- Raidih Location in Jharkhand, India Raidih Raidih (India)
- Coordinates: 22°57′20″N 84°27′18″E﻿ / ﻿22.955474°N 84.454967°E
- Country: India
- State: Jharkhand
- District: Gumla

Government
- • Type: Federal democracy

Population (2011)
- • Total: 770

Languages *
- • Official: Hindi, Urdu
- Time zone: UTC+5:30 (IST)
- PIN: 835232
- Telephone/ STD code: 06524
- Vehicle registration: JH 07
- Literacy: 73.90%
- Lok Sabha constituency: Lohardaga
- Vidhan Sabha constituency: Gumla
- Website: gumla.nic.in

= Raidih =

Raidih is a village in the Raidih CD block in the Gumla subdivision of the Gumla district in the Indian state of Jharkhand.

==Geography==

===Location===
Raidih is located at

===Area overview===
The map alongside presents a rugged area, consisting partly of flat-topped hills called pat and partly of an undulating plateau, in the south-western portion of Chota Nagpur Plateau. Three major rivers – the Sankh, South Koel and North Karo - along with their numerous tributaries, drain the area. The hilly area has large deposits of Bauxite. 93.7% of the population lives in rural areas.

Note: The map alongside presents some of the notable locations in the district. All places marked in the map are linked in the larger full screen map.

==Civic administration==
There is a police station at Raidih.
The headquarters of Raidih block CD block are located at Raidih village.

==Demographics==
According to the 2011 Census of India, Raidih had a total population of 770, of which 393 (51%) were males and 393 (49%) were females. Population in the age range 0–6 years was 111. The total number of literate persons in Raidih was 487 (73.90% of the population over 6 years).
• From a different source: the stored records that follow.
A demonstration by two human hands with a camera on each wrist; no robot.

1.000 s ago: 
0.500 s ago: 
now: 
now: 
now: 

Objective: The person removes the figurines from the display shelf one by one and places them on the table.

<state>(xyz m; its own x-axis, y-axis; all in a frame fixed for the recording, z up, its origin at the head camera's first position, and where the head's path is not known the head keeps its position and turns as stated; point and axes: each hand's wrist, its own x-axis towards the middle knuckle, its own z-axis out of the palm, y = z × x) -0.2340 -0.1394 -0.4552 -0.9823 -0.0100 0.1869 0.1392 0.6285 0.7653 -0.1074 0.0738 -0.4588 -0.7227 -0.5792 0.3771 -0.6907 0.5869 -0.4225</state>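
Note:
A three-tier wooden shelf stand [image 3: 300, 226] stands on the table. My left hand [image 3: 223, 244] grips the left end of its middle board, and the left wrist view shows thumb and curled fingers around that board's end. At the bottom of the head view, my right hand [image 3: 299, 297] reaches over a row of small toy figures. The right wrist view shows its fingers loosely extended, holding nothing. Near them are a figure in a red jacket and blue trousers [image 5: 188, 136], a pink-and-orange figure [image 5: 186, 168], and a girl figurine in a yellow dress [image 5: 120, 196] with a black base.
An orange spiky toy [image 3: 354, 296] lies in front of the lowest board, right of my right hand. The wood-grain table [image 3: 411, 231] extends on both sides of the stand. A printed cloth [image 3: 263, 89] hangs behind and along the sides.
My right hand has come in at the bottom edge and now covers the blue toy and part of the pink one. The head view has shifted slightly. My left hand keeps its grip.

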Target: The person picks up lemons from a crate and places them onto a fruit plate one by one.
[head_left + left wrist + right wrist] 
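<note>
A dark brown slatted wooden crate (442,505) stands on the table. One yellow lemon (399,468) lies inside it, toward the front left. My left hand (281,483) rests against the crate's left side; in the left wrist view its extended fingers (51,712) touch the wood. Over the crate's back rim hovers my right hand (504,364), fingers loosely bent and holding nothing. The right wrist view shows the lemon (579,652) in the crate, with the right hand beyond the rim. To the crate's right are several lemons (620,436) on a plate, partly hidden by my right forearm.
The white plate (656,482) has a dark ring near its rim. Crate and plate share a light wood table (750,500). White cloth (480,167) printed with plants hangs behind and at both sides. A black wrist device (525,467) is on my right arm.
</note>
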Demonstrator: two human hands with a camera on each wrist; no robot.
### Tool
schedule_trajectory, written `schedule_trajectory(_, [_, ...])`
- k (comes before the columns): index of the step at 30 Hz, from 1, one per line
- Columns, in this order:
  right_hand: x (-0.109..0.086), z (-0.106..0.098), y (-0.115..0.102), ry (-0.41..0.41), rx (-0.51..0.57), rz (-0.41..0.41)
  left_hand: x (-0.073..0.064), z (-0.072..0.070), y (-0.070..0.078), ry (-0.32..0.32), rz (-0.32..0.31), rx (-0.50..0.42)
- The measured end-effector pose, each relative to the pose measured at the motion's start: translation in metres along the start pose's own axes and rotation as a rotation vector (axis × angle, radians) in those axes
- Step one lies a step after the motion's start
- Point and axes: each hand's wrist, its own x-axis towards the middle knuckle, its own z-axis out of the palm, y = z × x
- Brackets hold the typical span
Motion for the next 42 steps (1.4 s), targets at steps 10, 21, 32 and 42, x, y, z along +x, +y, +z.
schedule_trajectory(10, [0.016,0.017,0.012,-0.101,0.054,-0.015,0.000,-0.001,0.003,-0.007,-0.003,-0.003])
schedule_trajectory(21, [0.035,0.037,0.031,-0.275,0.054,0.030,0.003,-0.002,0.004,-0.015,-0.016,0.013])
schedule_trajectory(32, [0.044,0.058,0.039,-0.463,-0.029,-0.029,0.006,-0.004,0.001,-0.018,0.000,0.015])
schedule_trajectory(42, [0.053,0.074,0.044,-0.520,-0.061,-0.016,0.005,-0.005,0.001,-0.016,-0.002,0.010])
(*For language details see Raidih block#Language and religion)

==Education==
S.S. High School Raidih is a Hindi-medium coeducational institution established in 1961. It has facilities for teaching from class VIII to class XII. The school has a playground, a library with 600 books and has 2 computers for teaching and learning purposes.

Kasturba Gandhi Balika Vidyalaya is a Hindi-medium girls only institution established in 2007. It has facilities for teaching from class VI to class XII. The school has a playground, a library with 574 books and has 5 computers for learning and teaching purposes.

Project Girls High School is a Hindi-medium girls only institution established in 1984. It has facilities for teaching in class VIII to class X. The school has a playground.